# Exercise directions
Starting with the first line and ending with the one that holds "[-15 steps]", retype the entries exactly.

# Given information
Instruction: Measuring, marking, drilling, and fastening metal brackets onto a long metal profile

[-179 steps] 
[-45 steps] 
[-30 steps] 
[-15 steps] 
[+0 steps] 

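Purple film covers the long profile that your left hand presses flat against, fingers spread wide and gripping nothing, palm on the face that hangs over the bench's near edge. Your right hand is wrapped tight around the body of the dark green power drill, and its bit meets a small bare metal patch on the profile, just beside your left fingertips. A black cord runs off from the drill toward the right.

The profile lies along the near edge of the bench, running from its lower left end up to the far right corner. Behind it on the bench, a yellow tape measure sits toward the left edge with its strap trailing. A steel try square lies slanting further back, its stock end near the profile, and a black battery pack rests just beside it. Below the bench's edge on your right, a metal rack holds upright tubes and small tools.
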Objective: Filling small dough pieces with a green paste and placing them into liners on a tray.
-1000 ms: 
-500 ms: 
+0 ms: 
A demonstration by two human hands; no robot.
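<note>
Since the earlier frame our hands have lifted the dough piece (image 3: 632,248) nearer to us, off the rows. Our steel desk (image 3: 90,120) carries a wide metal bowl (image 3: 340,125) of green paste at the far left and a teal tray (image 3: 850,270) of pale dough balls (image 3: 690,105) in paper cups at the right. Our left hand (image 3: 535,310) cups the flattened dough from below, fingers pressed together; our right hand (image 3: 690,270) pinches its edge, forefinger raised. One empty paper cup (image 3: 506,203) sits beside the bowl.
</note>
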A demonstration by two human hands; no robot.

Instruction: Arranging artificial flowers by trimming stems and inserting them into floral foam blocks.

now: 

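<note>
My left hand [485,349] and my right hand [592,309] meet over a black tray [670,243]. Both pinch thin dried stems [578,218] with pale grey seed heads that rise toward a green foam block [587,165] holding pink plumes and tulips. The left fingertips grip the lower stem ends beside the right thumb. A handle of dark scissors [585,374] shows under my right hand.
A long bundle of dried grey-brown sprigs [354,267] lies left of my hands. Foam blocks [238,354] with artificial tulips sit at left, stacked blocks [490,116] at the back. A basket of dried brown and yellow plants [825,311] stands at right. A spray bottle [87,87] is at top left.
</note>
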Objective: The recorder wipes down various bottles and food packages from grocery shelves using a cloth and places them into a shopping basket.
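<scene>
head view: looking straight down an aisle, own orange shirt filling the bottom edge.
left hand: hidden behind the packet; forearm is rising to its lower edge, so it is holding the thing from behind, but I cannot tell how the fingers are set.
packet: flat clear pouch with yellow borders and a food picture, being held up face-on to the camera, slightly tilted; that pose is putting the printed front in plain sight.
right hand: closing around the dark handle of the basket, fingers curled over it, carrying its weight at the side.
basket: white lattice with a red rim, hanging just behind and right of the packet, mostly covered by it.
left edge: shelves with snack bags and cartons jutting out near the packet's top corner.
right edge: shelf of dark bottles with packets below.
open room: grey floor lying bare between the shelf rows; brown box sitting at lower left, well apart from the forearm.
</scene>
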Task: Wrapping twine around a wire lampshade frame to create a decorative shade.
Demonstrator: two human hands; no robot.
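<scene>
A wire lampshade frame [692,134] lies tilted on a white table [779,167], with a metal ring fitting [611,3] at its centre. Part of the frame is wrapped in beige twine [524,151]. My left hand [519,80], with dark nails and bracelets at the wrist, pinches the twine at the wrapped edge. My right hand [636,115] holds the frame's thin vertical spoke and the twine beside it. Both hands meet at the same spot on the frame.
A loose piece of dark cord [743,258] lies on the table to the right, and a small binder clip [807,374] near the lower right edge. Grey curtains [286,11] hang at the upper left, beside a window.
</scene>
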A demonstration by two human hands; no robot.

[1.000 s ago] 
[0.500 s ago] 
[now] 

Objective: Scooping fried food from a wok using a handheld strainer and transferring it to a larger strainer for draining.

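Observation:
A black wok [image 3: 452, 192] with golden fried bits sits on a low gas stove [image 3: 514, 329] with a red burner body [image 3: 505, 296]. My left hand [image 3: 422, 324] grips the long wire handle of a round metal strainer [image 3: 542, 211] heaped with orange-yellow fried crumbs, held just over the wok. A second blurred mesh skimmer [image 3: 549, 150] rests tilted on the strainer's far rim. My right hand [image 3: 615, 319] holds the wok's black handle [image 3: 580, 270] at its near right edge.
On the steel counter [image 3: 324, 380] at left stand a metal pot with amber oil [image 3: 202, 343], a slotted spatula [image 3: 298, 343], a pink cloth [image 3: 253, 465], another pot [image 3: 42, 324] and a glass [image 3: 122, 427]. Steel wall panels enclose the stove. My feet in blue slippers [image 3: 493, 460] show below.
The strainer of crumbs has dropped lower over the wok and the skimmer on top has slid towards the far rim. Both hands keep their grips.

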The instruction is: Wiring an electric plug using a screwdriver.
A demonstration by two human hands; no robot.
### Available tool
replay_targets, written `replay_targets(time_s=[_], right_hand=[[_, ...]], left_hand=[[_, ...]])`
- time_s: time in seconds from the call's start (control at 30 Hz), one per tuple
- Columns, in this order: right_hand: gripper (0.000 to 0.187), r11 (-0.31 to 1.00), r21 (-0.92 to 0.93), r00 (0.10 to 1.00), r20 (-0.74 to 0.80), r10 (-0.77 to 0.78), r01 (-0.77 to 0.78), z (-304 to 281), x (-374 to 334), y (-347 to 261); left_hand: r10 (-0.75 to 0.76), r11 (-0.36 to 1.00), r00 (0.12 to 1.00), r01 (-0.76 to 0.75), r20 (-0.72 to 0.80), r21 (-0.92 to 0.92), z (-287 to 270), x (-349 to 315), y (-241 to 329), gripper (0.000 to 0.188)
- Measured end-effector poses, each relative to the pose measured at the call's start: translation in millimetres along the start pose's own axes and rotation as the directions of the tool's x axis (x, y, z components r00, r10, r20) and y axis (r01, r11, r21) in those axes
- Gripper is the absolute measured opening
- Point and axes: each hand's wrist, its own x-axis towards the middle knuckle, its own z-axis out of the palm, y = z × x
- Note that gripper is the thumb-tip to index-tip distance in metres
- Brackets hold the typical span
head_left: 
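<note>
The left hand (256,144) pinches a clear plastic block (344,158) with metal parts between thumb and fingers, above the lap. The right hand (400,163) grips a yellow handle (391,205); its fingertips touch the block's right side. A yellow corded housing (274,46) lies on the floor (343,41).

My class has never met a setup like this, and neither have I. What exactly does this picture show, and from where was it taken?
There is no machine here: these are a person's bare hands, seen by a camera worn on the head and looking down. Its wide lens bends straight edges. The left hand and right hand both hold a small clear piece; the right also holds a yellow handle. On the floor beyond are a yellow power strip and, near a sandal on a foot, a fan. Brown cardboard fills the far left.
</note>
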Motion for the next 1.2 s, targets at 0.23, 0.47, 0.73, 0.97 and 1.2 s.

# Answer to the exercise
Instruction: Measuring, marking, drilling, and fastening metal brackets onto a long metal profile

[-179 steps] 
[-45 steps] 
[-30 steps] 
[-15 steps] 

The answer is complete.